Esiste allora un disegno, una specie di afflusso sensoriale, capace e determinato che riverbera l’attualità trasformandola in poesia. Rosario Aveni riesce a tessere versi in uno spazio temporale e geografico che coniuga fisicità e spiritualità in un ordine compatto e naturale, dove il pensiero si abbandona a punti pertinaci di riflessione – che Gros-Pietro chiama “moto perpetuo di una storia infinita” – come fossero sassi buttati nel lago atti a creare concentrici cerchi di emozioni.

Qui si abbandonano, dunque, le smagliature dell’anima, gli inganni del tempo, le reiterazioni di quesiti senza risposta, per ritornare ad ascoltare il peso dei propri passi, per non confondersi nell’irrazionale, attenendosi al rigore del quotidiano, l’unico in grado ancora di suggestioni poetiche al di là di mere fantasie o profezie.

“Il parco si svuota/ la gente torna a casa/ Resto seduto/ su questa panchina/ a contemplare / un tramonto radioso”.

Si tratta quindi di un percorso poetico che insiste su spunti, lacerti, agnizioni, trame, visioni che, come in un mosaico, si intrecciano, attraverso anche ad una serie di correlativi oggettivi, e dialogano tra loro offrendo al lettore abbrivii di forte impatto emotivo.

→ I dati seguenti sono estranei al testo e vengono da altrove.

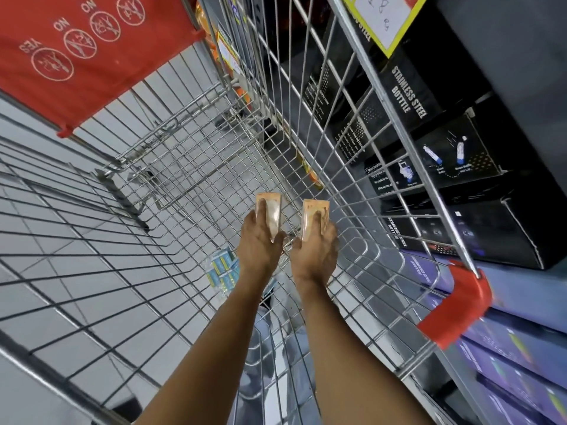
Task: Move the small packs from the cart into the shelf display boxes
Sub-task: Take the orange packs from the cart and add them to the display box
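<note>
Both my arms reach down into a wire shopping cart [171,167]. My left hand [259,240] grips a small orange-and-clear pack [271,210], fingers wrapped over its left side. My right hand [316,250] grips a second orange-and-clear pack [313,214] just to the right of the first. Both packs are held upright above the cart's wire floor, a little apart from each other. A clear bag of small blue-and-yellow packs [222,269] lies on the cart floor to the left of my left wrist.
The cart's red child-seat flap [86,50] stands at the far end. On the right, shelves hold black boxes marked stainless steel bottle [411,96] and purple boxes [515,348] below. A red corner bumper [457,311] caps the cart rim. Grey floor tiles show through the wire.
</note>
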The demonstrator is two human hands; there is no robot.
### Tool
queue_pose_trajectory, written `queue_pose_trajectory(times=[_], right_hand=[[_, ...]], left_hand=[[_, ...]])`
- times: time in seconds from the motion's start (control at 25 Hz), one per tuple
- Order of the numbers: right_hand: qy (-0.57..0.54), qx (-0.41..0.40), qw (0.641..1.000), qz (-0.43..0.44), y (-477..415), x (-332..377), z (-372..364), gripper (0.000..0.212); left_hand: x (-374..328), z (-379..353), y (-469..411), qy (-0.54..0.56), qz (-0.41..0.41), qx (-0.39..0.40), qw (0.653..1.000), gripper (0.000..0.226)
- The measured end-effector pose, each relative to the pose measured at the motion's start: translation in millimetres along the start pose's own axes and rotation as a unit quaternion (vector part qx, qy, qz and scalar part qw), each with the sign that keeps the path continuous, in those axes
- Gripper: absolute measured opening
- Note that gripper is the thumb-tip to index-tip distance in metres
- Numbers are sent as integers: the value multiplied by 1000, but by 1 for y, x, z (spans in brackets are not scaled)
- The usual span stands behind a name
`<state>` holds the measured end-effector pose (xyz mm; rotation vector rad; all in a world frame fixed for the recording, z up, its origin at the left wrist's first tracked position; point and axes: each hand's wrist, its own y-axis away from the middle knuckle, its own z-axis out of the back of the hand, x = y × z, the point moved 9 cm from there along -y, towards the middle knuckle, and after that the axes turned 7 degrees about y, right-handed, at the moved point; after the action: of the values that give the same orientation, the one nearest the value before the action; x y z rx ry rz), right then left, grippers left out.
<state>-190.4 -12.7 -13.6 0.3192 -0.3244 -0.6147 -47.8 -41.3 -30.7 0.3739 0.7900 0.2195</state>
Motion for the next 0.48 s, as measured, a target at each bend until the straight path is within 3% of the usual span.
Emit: queue_pose_trajectory(times=[0.24, 0.48], right_hand=[[-31, -27, 999, 34, 7, 14, 18, 63], [-67, -106, 978, 169, 39, 71, 92, 58]], left_hand=[[1, 27, 8, 61, -25, -61, 996, 73], [-52, 122, 27, 135, -81, -217, 963, 68]])
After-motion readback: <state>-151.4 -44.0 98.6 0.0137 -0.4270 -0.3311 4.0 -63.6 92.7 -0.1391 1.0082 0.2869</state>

Non altrimenti si comprenderebbero quelle “onde anomale di pensieri” o quel suo erigere “un muro/ fra me e il mondo/ convinto / che il mio spazio vitale / fosse illuminato dal buio/ In una notte senza stelle/ ritrovai/ l’aquilone e l’anima”. Allo stesso modo “tutto / appare più vero/al calar della sera”, e non sembri una contraddizione (il buio in effetti dovrebbe rendere tutto più incerto e misterioso). Contrariamente, invece, la sera rende più comprensibile il mondo, gli uomini, nonché “il cuore (che) pulsa/ effimeri attimi d’amore”.

In questo contesto non manca il desiderio dell’assoluto “anelo che ritorni/ l’angelo dell’alba/ per riprendere il volo/ raggiungere insieme/ il paradiso perduto/ sospeso nel buio”. Infatti, la contemplazione della natura o il ricordo che si fa vivo e pressante (“l’inevitabile avvenne/ senza rimorsi/ senza che alcuno/ lo venisse a sapere”) rimangono un passe-partout per segnalare, o in alcuni casi mimetizzare, il proprio ego (“ma gli occhi/ non mentono/ Riflettono la luce/ di chi sono”)

È necessario e opportuno, alla fine, segnalare il ritmo dei versi, adottato in forme brevi, senza punteggiatura, dove l’enjambement rientra come un intercalare espressionistico, in un modello stilistico musicalmente sciolto e convincente che fa da cartina di tornasole all’elaborazione e all’approfondimento contenutistico che rievoca transiti umani tra sofferenze e riflessioni, slanci e abbandoni, realtà e fantasia.